The famous white sands along Florida’s Emerald Coast comes from the erosion of quartz way up in the Appalachian Mountains.Take Action ↓
When you’re asked about vacation, what’s the first place that comes to mind? For many people, vacation is synonymous with fleeing to the nearest coast.
Similar to salmon and blue whales, people around the world participate in a great seasonal migration to the seashores. Whether it’s to surf, fish, swim, or watch the unobstructed sunset, millions of people find peace in the sandy gatekeeper of our ocean. Currently, more than 80% of all global tourism takes place in coastal regions. Our gravitational pull towards the beaches is nothing new. Since the beginning of civilization, humans have flocked to the shores for a source of nourishment, livelihood, trade, and adventure. Today, one in two people live within 60 kilometers of a coast, with over 61% of the world’s total GNP coming from areas within 100 kilometers of the ocean.
“Every time we walk along a beach some ancient urge disturbs us so that we find ourselves shedding shoes and garments or scavenging among seaweed and whitened timbers like the homesick refugees of a long war.” Loren Eiseley
Unfortunately, their popularity is also putting beach ecosystems at risk. Unsustainable coastal development, agricultural and industrial pollution, ocean trash, and climate change threaten the very existence of our wonderful beaches. Studies have shown that beach sand contains 100 times more fecal matter than adjacent, contaminated ocean water due in large part to proximity to human settlements, coupled with the absorptive nature of sand. In the U.S. alone, over 14,000 miles of natural coastline have been covered by concrete walls— with an estimated 33% hardened with man-made structures by 2100. The degradation of beaches puts us all in danger.

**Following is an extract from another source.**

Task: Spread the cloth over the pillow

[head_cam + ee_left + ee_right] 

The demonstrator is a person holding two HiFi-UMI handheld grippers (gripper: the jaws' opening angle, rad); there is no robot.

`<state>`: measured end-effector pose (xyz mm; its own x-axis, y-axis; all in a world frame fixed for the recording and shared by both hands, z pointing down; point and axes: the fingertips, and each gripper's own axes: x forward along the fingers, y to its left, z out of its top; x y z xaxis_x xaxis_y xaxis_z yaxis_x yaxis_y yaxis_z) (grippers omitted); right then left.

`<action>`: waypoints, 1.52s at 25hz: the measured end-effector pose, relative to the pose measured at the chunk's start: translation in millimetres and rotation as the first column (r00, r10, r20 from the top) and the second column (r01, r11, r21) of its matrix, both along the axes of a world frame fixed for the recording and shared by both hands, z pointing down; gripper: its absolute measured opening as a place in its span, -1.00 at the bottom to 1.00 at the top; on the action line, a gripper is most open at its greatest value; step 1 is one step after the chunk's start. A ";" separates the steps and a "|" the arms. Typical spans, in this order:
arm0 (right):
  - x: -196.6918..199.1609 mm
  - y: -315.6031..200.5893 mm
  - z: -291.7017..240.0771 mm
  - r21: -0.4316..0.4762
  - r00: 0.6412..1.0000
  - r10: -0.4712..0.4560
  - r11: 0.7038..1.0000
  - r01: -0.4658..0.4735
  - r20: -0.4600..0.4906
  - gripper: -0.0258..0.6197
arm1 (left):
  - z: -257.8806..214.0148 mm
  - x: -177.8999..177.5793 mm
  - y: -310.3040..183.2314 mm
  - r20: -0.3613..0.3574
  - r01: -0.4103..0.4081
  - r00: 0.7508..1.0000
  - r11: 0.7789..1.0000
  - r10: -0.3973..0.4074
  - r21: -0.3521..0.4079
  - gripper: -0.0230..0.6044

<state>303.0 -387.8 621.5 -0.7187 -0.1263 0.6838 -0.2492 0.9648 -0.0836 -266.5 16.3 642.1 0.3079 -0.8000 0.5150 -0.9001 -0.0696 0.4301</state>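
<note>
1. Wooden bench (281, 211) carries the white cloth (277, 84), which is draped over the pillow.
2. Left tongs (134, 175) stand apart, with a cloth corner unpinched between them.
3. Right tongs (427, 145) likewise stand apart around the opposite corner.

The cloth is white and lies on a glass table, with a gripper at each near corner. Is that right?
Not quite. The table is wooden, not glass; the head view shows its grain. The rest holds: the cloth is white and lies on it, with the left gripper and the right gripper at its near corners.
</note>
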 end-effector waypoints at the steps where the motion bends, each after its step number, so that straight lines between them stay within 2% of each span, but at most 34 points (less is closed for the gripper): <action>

Easily the most recognizable of all marine habitats, beaches are far from the simple expanses of pure sand we often see in photographs. Rather, beaches support a complex array of flora and fauna, from nesting sea turtles and wispy grasses to scuttling crabs and talkative seabirds. A beach’s sands and shape are both the unique products of millennia of wind and wave movements. The famous white sands along Florida’s Emerald Coast come from the erosion of quartz way up in the Appalachian Mountains, while the red and black sand beaches in Santorini, Greece get their rare color from the eroded lava cliffs. In their many unique shapes and forms, beach ecosystems all provide essential protection to both our coasts and our ocean. It’s about time we step up and protect them too.